▶ _Work item_
In the material below, write out each line word for word and omit the pictures.
+++
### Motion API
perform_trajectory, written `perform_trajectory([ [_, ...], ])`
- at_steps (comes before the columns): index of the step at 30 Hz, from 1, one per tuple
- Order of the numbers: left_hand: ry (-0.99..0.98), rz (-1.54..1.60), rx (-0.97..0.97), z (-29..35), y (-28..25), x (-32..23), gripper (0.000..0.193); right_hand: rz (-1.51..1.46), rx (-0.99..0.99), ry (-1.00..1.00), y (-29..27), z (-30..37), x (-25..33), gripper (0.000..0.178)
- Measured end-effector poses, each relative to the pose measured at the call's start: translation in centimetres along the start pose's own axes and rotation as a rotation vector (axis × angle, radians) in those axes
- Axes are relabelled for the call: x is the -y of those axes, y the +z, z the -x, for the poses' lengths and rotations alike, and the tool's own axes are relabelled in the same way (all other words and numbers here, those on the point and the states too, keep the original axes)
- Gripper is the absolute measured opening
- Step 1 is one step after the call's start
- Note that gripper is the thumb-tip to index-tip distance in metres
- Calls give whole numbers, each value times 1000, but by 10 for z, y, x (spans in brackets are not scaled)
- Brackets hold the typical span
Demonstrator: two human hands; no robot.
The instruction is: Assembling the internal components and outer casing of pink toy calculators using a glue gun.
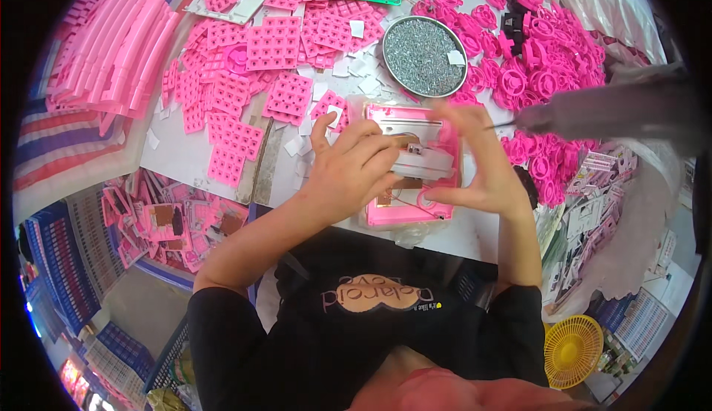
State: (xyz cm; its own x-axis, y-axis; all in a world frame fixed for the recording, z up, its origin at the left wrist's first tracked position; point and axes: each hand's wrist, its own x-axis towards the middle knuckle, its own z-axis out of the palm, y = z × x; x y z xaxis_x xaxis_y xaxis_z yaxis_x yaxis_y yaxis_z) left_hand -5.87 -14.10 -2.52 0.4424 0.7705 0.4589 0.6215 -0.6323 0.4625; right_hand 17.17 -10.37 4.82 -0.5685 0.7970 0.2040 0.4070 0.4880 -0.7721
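Observation:
In front of me lies a pink plastic casing (408,214), open side up, with a silvery strip, wires and a brown piece inside. My left hand (352,168) comes over its left side, fingers curled and closed on a pale grey-white plastic part (424,163) that sits across the casing's middle. The fingertips are partly hidden behind the hand. At the casing's right side my right hand (486,166) is open, its thumb and fingers spread wide, the fingers blurred. The thumb is close to the casing's right edge; contact is unclear.
A dark powered screwdriver (593,110) juts in from the right, close to my right hand. Beyond the casing stands a round metal bowl of screws (424,56). Pink keypad pieces (274,44) lie left, pink ring-shaped parts (519,81) right. A yellow basket (573,350) is lower right.

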Motion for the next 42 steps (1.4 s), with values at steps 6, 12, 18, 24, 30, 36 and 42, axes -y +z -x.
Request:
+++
▶ _Exercise answer_
### Motion API
perform_trajectory, written `perform_trajectory([ [_, ...], ])`
- at_steps (comes before the columns): index of the step at 30 Hz, from 1, one per tuple
- Order of the numbers: left_hand: ry (-0.99..0.98), rz (-1.54..1.60), rx (-0.97..0.97), z (-29..35), y (-28..25), x (-32..23), gripper (0.000..0.193); right_hand: rz (-1.51..1.46), rx (-0.99..0.99), ry (-1.00..1.00), y (-29..27), z (-30..37), x (-25..33), gripper (0.000..0.178)
- Measured end-effector poses, each relative to the pose measured at the call's start: translation in centimetres along the start pose's own axes and rotation as a rotation vector (axis × angle, radians) in those axes
- Axes are relabelled for the call: x is the -y of those axes, y the +z, z the -x, for the poses' lengths and rotations alike, and the tool's own axes are relabelled in the same way (all other words and numbers here, those on the point and the states too, keep the original axes)
- Gripper is the absolute measured opening
- Step 1 is one step after the call's start
- Note that gripper is the thumb-tip to index-tip distance in metres
- Calls give whole numbers, each value times 1000, but by 10 for z, y, x (spans in brackets are not scaled)
- Brackets hold the typical span
Demonstrator: two human hands; no robot.
The instruction is: Assembling the internal components and outer casing of pink toy calculators using a glue gun.
State: (xyz cm; its own x-axis, y-axis; all in a world frame fixed for the recording, z up, its origin at the left wrist's first tracked position; point and axes: each hand's wrist, its own x-axis towards the middle knuckle, its own z-axis out of the palm, y = z × x; x y z xaxis_x xaxis_y xaxis_z yaxis_x yaxis_y yaxis_z) left_hand -5.87 -14.10 -2.52 0.4424 0.7705 0.4589 0.6215 -0.6323 0.4625; right_hand 17.17 -10.37 4.82 -0.5685 0.7970 0.2040 0.4070 0.4880 -0.7721
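Observation:
In front of me lies a pink plastic casing (408,214), open side up, with a silvery strip, wires and a brown piece inside. My left hand (352,168) comes over its left side, fingers curled and closed on a pale grey-white plastic part (424,163) that sits across the casing's middle. The fingertips are partly hidden behind the hand. At the casing's right side my right hand (486,166) is open, its thumb and fingers spread wide, the fingers blurred. The thumb is close to the casing's right edge; contact is unclear.
A dark powered screwdriver (593,110) juts in from the right, close to my right hand. Beyond the casing stands a round metal bowl of screws (424,56). Pink keypad pieces (274,44) lie left, pink ring-shaped parts (519,81) right. A yellow basket (573,350) is lower right.
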
Motion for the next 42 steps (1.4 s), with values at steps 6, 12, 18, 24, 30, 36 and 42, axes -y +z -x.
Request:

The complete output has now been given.